§ **EXERCISE AIM**: Working from the records below, repeat exactly the lines starting at the line that contains "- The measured" and ending at the line that contains "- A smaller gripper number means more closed", inclusive.

[DATA FOR THIS TASK — start]

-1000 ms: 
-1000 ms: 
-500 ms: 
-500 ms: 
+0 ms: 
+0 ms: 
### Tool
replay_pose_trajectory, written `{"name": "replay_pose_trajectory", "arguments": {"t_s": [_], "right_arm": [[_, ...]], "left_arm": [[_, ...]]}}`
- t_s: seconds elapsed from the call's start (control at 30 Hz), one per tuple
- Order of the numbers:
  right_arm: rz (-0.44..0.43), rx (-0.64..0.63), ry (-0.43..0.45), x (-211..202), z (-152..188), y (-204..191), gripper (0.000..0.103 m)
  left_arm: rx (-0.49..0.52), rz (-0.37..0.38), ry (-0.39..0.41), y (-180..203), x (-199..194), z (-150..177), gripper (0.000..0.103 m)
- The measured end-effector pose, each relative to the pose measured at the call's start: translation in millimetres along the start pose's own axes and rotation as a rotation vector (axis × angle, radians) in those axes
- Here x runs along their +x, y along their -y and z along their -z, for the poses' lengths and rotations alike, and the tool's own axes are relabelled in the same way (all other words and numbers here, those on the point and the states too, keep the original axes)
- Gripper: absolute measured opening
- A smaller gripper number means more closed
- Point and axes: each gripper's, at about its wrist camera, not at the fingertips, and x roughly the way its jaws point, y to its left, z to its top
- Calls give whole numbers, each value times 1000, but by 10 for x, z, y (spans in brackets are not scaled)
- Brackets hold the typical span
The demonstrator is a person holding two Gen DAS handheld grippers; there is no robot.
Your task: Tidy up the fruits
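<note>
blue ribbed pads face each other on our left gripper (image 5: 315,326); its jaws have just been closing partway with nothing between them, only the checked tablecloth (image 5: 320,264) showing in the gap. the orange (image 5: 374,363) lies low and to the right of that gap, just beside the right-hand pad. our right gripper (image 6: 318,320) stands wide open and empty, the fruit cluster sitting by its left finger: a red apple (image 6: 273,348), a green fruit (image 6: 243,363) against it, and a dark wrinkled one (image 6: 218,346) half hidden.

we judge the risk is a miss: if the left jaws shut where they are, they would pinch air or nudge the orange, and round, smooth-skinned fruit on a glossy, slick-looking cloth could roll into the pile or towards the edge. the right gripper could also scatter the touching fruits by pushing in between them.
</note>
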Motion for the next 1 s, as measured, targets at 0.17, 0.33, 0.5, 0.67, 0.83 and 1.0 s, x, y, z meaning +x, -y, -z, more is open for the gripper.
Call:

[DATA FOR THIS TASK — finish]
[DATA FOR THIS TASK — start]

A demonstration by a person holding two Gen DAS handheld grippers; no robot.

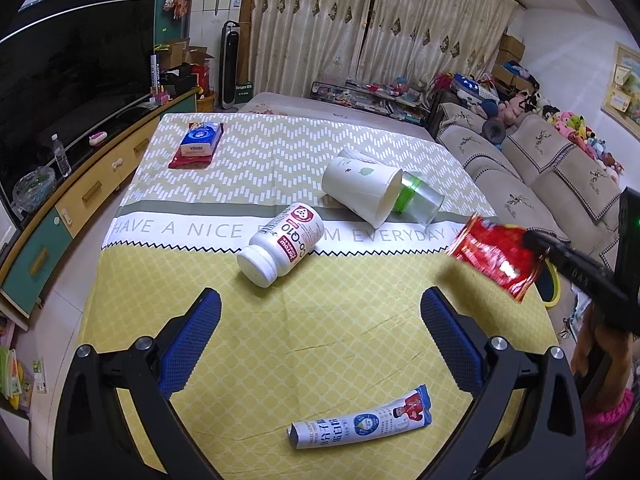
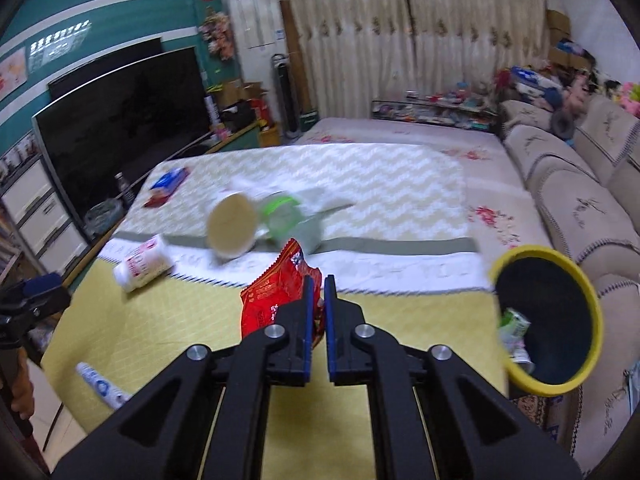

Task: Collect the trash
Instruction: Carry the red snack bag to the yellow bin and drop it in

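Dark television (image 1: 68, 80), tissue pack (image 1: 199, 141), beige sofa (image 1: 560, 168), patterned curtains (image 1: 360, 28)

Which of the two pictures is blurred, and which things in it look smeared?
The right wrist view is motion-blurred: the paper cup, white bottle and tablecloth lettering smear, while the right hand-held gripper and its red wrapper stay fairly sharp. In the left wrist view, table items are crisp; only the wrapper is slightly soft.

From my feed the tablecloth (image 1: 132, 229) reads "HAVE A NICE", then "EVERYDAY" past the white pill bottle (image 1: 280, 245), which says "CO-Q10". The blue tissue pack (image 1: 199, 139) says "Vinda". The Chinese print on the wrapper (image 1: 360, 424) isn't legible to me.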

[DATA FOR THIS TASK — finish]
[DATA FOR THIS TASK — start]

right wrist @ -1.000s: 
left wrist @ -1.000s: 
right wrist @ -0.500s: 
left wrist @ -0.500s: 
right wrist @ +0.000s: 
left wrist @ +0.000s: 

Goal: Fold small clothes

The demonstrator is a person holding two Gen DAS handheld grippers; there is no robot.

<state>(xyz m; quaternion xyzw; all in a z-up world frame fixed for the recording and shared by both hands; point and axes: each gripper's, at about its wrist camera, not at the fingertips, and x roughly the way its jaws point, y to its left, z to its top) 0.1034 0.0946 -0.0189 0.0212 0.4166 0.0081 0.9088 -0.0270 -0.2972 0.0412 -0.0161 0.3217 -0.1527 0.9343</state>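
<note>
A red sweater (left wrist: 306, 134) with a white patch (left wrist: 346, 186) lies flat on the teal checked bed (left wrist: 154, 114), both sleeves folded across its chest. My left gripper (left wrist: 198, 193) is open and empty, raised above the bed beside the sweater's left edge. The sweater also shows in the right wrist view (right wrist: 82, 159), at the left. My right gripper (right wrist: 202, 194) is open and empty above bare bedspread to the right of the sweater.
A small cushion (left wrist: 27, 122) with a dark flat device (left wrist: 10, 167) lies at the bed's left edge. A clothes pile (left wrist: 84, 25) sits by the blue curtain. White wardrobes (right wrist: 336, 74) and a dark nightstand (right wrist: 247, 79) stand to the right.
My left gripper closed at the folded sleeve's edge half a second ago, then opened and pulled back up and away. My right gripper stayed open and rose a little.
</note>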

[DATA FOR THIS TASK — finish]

§ **ANSWER AREA**:
- The measured end-effector pose, each relative to the pose measured at the call's start: translation in millimetres along the start pose's own axes and rotation as a rotation vector (axis × angle, radians) in those axes
- Here x runs along their +x, y along their -y and z along their -z, for the poses' lengths and rotations alike, and the tool's own axes are relabelled in the same way (all other words and numbers here, those on the point and the states too, keep the original axes)
- Gripper: absolute measured opening
- A smaller gripper number means more closed

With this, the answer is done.